Created attachment 254282 [details] Patch
Committed r185208: <http://trac.webkit.org/changeset/185208>
This broke platform/mac-wk2/tiled-drawing/scrolling/fast-scroll-iframe-latched-select.html
@@ -8,7 +8,7 @@ TEST COMPLETE PASS Page did not receive wheel events. -PASS IFrame did not receive wheel events. +FAIL IFrame consumed wheel events. PASS Select consumed wheel events. PASS successfullyParsed is true Rolling out.
Re-opened since this is blocked by bug 145655
Rolling out r185211 too (which just added tests that now fail).
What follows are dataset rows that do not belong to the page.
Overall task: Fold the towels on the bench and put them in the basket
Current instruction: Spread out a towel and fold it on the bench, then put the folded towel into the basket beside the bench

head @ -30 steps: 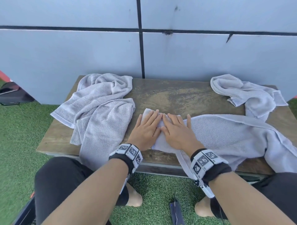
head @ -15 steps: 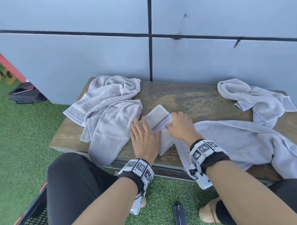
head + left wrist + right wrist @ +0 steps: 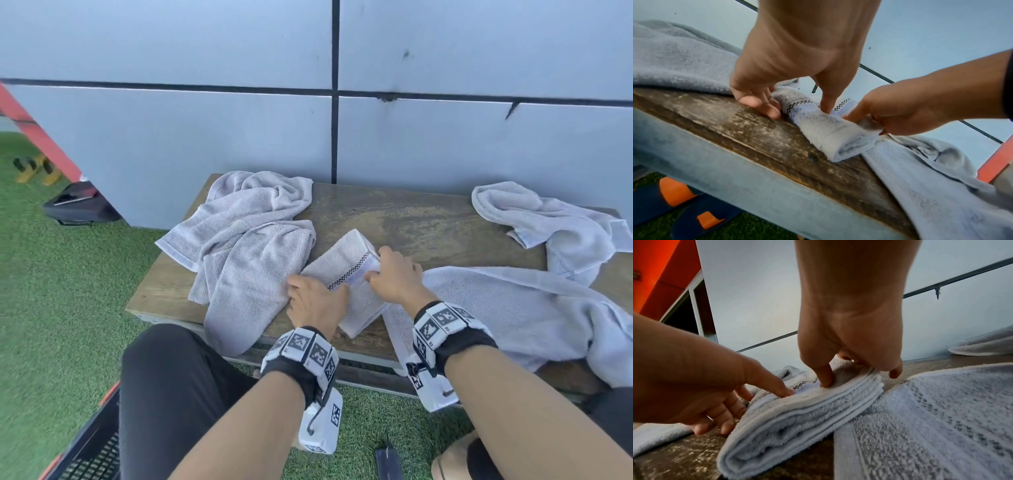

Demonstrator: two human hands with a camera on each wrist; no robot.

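Observation:
A small folded pale towel with a chequered band lies diagonally at the middle of the wooden bench. My left hand grips its left side, thumb on top and fingers against the edge. At its right side my right hand pinches the stacked layers, with the thumb pressed on top. A crumpled grey towel lies at the bench's left, a large spread towel at the right front, and another crumpled towel at the back right. A dark basket with an orange rim shows at the bottom left.
A grey panelled wall stands right behind the bench. A black bag lies on the green turf to the left. My knees are against the bench's front edge, and a dark flat object lies on the turf between my feet.
Both hands lay flat on the folded towel a second ago; now their fingers have curled round its sides. The towel has turned diagonal, and my view has swung left.

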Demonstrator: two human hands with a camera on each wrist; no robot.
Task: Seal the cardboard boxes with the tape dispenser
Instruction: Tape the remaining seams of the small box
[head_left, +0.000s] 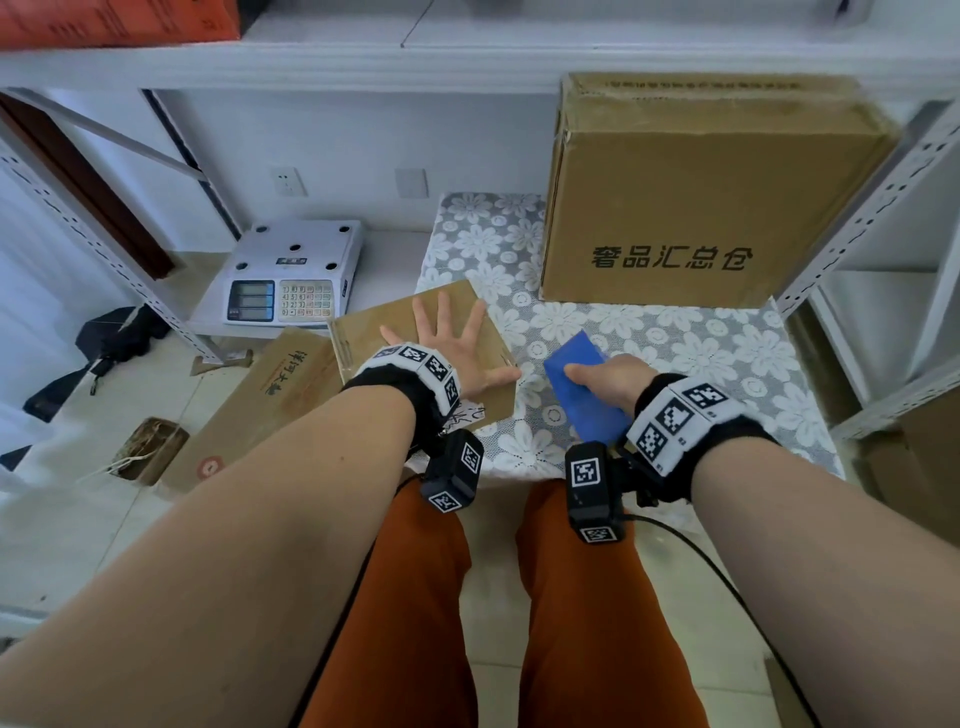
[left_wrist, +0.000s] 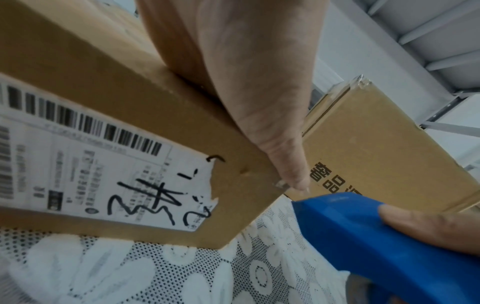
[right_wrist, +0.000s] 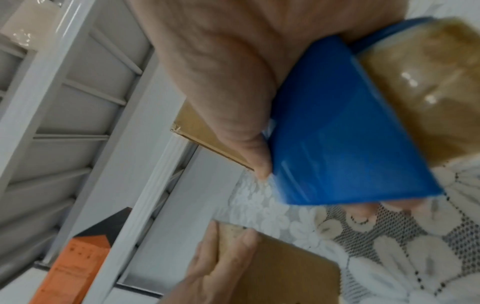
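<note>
The small cardboard box (head_left: 415, 353) lies on the floral tablecloth (head_left: 675, 353) at the table's left edge, overhanging it. The left hand (head_left: 447, 348) presses flat on it, fingers spread. The right hand (head_left: 608, 382) grips the blue tape dispenser (head_left: 582, 389) just beside it. Risk: uneven pressure may tip the overhanging box or skew the tape.

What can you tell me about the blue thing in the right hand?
It is a blue tape dispenser, with a smooth plastic-looking body. A roll of brownish packing tape sits in it, seen from the right wrist. The right hand grips it, thumb on one side, above the flowered lace tablecloth. It is beside the small cardboard box, not touching it.
</note>
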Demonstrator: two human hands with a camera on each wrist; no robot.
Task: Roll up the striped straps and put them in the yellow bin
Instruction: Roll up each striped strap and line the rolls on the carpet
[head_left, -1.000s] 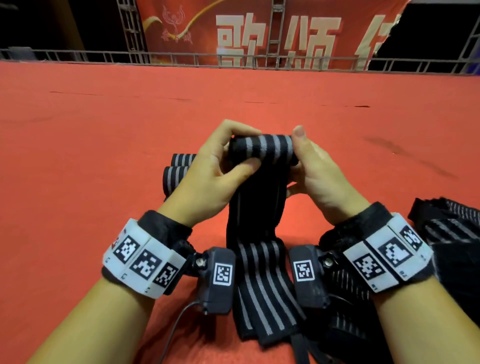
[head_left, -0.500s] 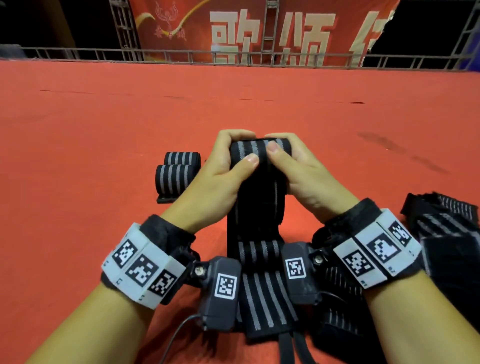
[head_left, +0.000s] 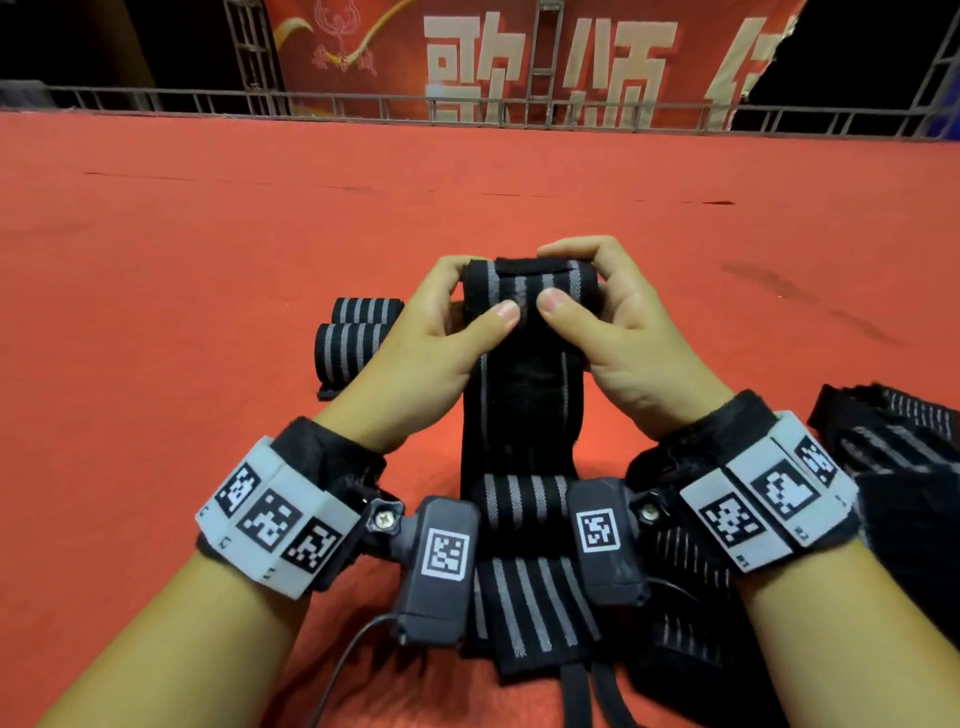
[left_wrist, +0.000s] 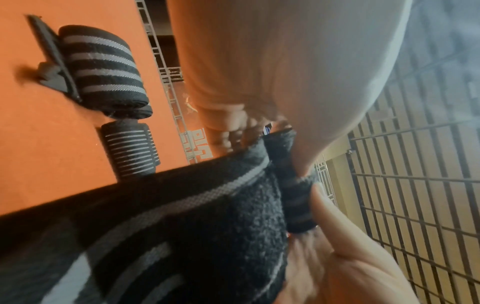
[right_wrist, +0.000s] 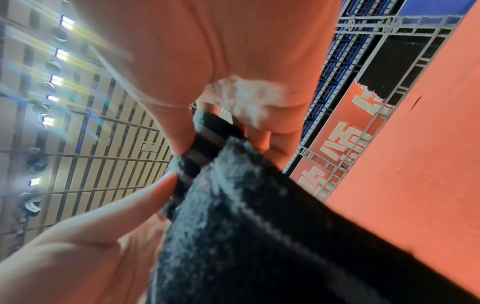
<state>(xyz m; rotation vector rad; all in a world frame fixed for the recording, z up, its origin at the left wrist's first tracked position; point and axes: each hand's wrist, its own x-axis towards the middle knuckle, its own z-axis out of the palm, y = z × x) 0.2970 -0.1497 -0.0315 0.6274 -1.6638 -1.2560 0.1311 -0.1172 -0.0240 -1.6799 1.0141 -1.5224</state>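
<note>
A black strap with grey stripes (head_left: 522, 395) runs from my lap up to a partly wound roll (head_left: 524, 288) held above the red floor. My left hand (head_left: 441, 332) grips the roll's left end, thumb on the front. My right hand (head_left: 597, 312) grips its right end, fingers curled over the top and thumb on the front. The wrist views show the same roll (left_wrist: 296, 197) (right_wrist: 200, 156) pinched between thumb and fingers. Two finished rolls (head_left: 358, 332) (left_wrist: 103, 67) lie on the floor just left of my left hand. No yellow bin is in view.
A heap of loose striped straps (head_left: 893, 447) lies on the floor to the right of my right wrist. More strap ends (head_left: 685, 571) lie under my right forearm. A metal railing (head_left: 467, 109) and a red banner (head_left: 519, 52) close off the far edge of the red floor (head_left: 208, 260).
Both hands have turned the roll towards me: my right fingers moved from beside it to over its top, both thumbs now meet on its front, and the free strap is shorter.
</note>
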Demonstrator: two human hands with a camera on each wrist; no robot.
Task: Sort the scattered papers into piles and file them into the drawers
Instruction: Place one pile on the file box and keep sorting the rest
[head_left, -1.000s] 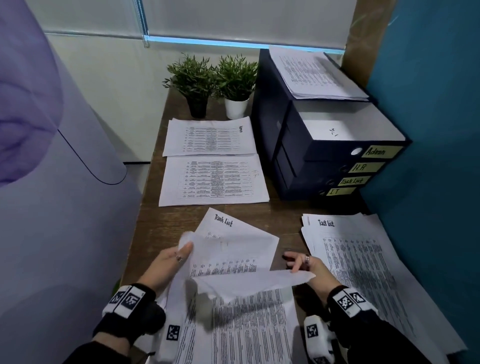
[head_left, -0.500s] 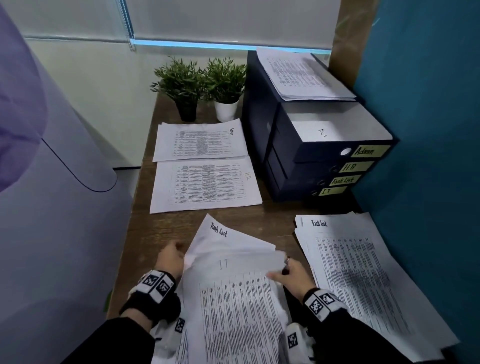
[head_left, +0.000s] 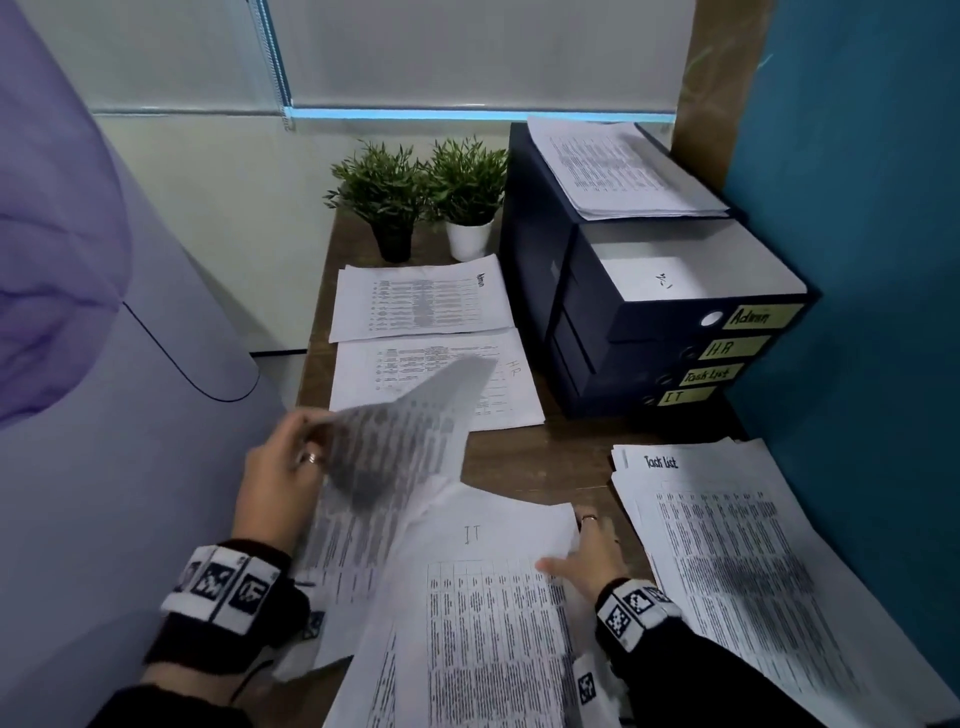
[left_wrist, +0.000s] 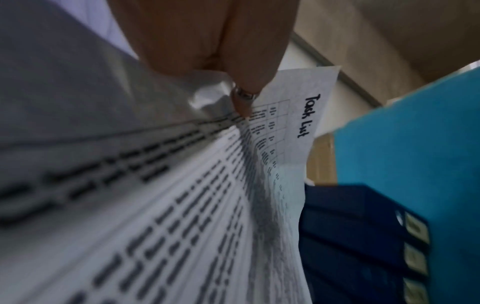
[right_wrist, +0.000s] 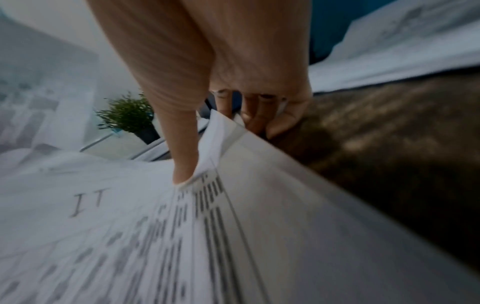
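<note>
My left hand (head_left: 304, 441) grips a printed sheet (head_left: 400, 441) and holds it lifted and curled over the desk's left side; in the left wrist view this sheet (left_wrist: 309, 115) reads "Task List". Beneath it a loose pile lies topped by a sheet marked "IT" (head_left: 483, 561). My right hand (head_left: 584, 545) pinches that sheet's right edge, thumb (right_wrist: 182, 172) on top, fingers under it. Sorted piles lie flat: "Admin" (head_left: 421, 301), "HR" (head_left: 498, 400), "Task List" (head_left: 727, 545). The dark blue drawer unit (head_left: 649, 358) has its top drawer (head_left: 660, 280) pulled out.
Two small potted plants (head_left: 426, 197) stand at the back of the wooden desk (head_left: 535, 462). More papers (head_left: 618, 171) lie on top of the drawer unit. A teal wall (head_left: 857, 260) closes the right side, a pale purple panel (head_left: 104, 415) the left.
My left hand has lifted the Task List sheet up and leftward off the near pile, baring the IT sheet. My right hand has stayed at the pile's right edge.
</note>
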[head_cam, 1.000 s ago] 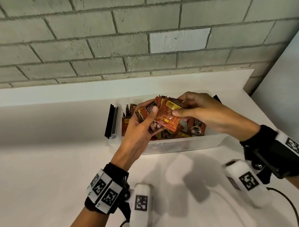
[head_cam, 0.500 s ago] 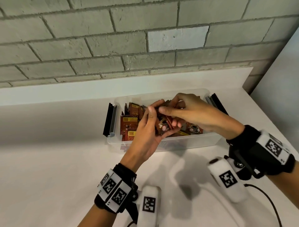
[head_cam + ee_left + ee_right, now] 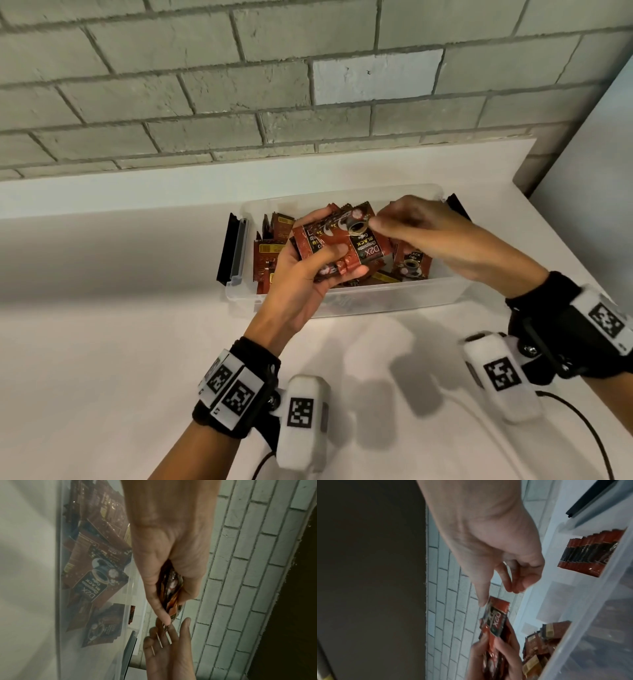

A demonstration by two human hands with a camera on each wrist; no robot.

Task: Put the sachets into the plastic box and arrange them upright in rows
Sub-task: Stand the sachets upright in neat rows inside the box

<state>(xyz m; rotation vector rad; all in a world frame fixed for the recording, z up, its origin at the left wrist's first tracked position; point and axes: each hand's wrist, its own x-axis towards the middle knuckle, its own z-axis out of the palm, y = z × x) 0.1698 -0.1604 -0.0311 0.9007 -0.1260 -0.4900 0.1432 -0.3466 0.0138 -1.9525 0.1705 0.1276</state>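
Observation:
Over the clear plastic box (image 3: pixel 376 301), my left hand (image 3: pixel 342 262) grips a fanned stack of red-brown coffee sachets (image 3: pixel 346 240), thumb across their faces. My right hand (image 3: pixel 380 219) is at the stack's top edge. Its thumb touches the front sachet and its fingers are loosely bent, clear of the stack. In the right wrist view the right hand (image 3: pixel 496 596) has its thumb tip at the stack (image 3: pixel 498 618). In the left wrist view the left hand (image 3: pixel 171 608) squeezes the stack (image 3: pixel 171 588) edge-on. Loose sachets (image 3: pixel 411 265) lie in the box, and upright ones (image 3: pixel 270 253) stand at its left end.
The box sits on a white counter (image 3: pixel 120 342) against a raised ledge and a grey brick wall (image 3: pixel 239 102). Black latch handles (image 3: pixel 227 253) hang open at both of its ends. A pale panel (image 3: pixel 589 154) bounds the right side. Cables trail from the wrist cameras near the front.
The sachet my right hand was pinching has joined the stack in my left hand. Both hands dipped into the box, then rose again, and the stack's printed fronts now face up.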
(In reply to comment #7) > This broke > platform/mac-wk2/tiled-drawing/scrolling/fast-scroll-iframe-latched-select. > html Ah! Indeed it does. The <select> case doesn't work the same way because it doesn't treat its scrollable area as overflow. So the "scrollsOverflowY()" returns false for <select>, even though it does satisfy "canBeScrolledAndHasScrollableArea".
Created attachment 254323 [details] Patch
Created attachment 254325 [details] Patch
Comment on attachment 254325 [details] Patch View in context: https://bugs.webkit.org/attachment.cgi?id=254325&action=review > Source/WebCore/page/mac/EventHandlerMac.mm:782 > +static ContainerNode* findEnclosingOverflowScrollForDominantDirection(ContainerNode* node, float deltaX, float deltaY) This isn't really "dominant direction" any more.